正方形の天板のこたつで天板をひっくり返すとグリーンの麻雀マットが姿を見せる。
マットはところどころが擦り切れていてかなり使い込まれていることが分かった。
麻雀牌を用意すれば準備完了だ。
「水無月家ルールの説明をするよ。基本的なところは一発裏ドラあり、食いタン食いピンフはなし。後は都度聞いておくれ」
今回の勝負はチーム戦なので返しはなしの各人2万5000点スタートでチームの合計点で競う。箱下になったメンバーのチームは即負けのルールだ。
こうして俺と慎吾の男性チーム対紗良さんとサヤちゃんの女性チームの戦いが始まった。
「おっ、北が来た」
「ふふっ、慎ちゃん背中が煤けてるわよ」
麻雀の楽しいところはその打ち筋に性格がモロに出るところだ。
あと会話の内容でミーハー度が分かる。
慎吾みたいなことを言ってるやつは大体経験の浅いヤツだ。
あと紗良さんは言葉だけじゃなくて演技をしながらだから格好が様になっている。
哭きの〇か、懐かしいな。
その一方で静かに淡々と打つサヤちゃんを見る。
ふむ、サヤちゃんは静かだ。
表情が変わらないしダマテン注意だな。
「くっ、くっ、くっ。リーチよっ!」
シャリーンと紗良さんが千点棒を卓に出した。
10巡目。
――ざわざわざわ
ギャラリーがばあちゃんしかいないはずなのに聞こえるはずのないざわめきが聞こえる。
紗良さんの支配する空間に入ってしまったようだ。
それにしても今度はア〇ギか。
さすがは大女優、持ちネタが多いな。
あの漫画の作者さんは今でこそカ〇ジの方が有名になっているが俺はやっぱりア〇ギだな。

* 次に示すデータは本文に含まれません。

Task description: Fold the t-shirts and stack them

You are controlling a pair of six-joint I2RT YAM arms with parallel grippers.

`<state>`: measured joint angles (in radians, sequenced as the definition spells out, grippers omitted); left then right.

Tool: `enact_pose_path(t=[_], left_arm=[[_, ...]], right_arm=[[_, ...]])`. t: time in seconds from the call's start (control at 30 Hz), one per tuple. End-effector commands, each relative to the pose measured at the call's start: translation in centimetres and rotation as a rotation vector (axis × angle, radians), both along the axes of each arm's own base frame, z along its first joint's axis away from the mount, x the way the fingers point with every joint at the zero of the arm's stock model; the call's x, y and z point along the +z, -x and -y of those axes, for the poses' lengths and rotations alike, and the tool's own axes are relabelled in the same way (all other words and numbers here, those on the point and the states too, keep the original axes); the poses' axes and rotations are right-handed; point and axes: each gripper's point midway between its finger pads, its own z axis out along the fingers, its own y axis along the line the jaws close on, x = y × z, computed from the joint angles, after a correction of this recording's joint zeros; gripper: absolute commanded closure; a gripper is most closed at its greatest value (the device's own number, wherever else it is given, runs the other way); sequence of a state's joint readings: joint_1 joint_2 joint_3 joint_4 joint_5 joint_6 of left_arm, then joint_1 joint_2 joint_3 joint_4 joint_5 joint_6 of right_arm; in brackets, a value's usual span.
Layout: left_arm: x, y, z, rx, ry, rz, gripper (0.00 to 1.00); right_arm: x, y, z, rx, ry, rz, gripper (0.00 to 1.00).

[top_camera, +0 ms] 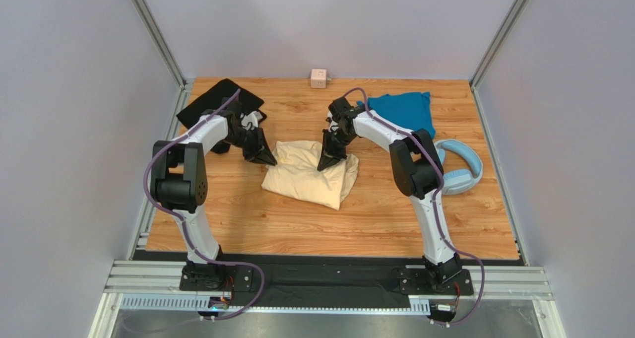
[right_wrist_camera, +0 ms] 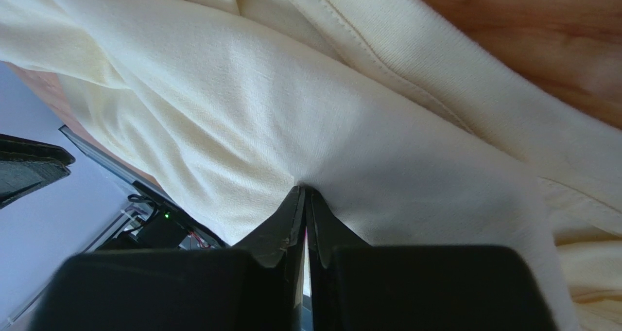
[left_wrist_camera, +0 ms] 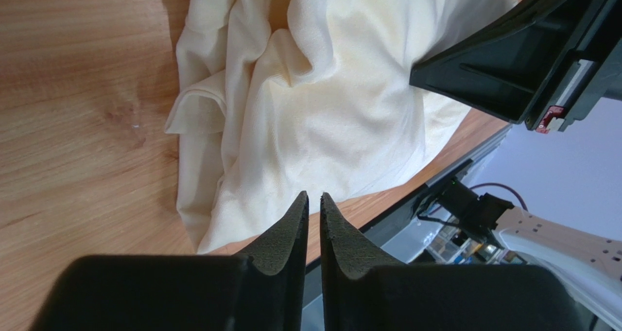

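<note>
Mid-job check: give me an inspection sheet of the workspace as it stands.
Surface: wooden table, no damage seen.
Job's things: cream shirt bunched mid-table; teal shirt far right; black shirt far left; none stacked.
Clutter: pink cube at far edge; light-blue headphones at right.
Grippers: left gripper nearly closed at cream shirt's edge, hold unclear; right gripper pinching cream shirt.
Cables: purple cables along both arms.
Surroundings: grey walls, metal rail at near edge.
</note>
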<state>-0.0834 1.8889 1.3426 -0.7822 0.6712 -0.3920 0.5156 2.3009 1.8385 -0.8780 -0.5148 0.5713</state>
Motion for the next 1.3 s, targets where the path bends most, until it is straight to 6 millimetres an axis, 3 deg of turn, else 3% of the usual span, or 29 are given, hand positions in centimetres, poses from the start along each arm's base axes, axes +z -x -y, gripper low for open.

しかし、紗良さんは捨て牌からお手本通りのタンピン狙いは見え見えだ。
しかも索子が危険なことも丸分かり。
まあ、俺の手配は全然進みそうもないからここは無理せず降りでいくか。
「五索」
「ロン! リータンピンドラドラ、満貫8000点よ」
「うっそー!」
慎吾が振り込んだ。
ウッソー捨ててうっそーってそりゃあ俺のセリフだろう。
なんでそんな危険牌ど真ん中を捨てるんだ?
――じゃらじゃらじゃらじゃら
「なあ慎吾、何かでかい手でも張ってたのか?」
洗牌しながらちょっと聞いてみる。
「いや、別にそんなことはないんだが……」
「……そうか」
ダメだ。
慎吾は残念ながらホントに初心者であることが確定した。
これは期待できない。
俺が何とかしなければ……
――タン、タン、タン
南場も終盤に入るとみんな口数が少なくなった。
紗良さんはどちらかと言えば大きい手を狙って大胆な打ち筋。
勝負に出るところは出てきて入りも大きいが出も大きい。
それでも収支はプラスで今だいたい3万点くらい。
サヤちゃんはこれまで一度も振り込んでいない。
そして俺がツモ上がりしたことで減った点数は直ぐに取り返す。
だいたい2万5000点で収支はほぼプラスマイナスゼロ。
これはあの有名な漫画のやつだな。
狙ってるのだろうか。
一方の俺たちは俺が3万8000点で4人のうちトップ。
で、慎吾が7000点で一人負けの青色吐息だ。
トータルでは4万5000点対5万5000点で約1万点負けているがなんてことはない逆転できる範囲だ。
南3局は全員ノーテンでうちルールでは親流れ。
ついに南4局、オーラスに突入したのだが、
「ツモ、ゴミ」
あっさりサヤちゃんがしょっぱい手で上がって俺たちの負けが決まった。
実は南4局をもう少し書こうかと思ったのですが本話はルールなどが分からないと面白くないだろうし人を選ぶと思いましたのであっさり終わらせました。
さらに当初の予定では、ばあちゃんが「水無月が負けたままで終わるのは許されない」と言いだして慎吾と代わって第二戦が始まるという構想もあったのですがさすがに止めました。
ちなみにばあちゃんは爆牌を打てます。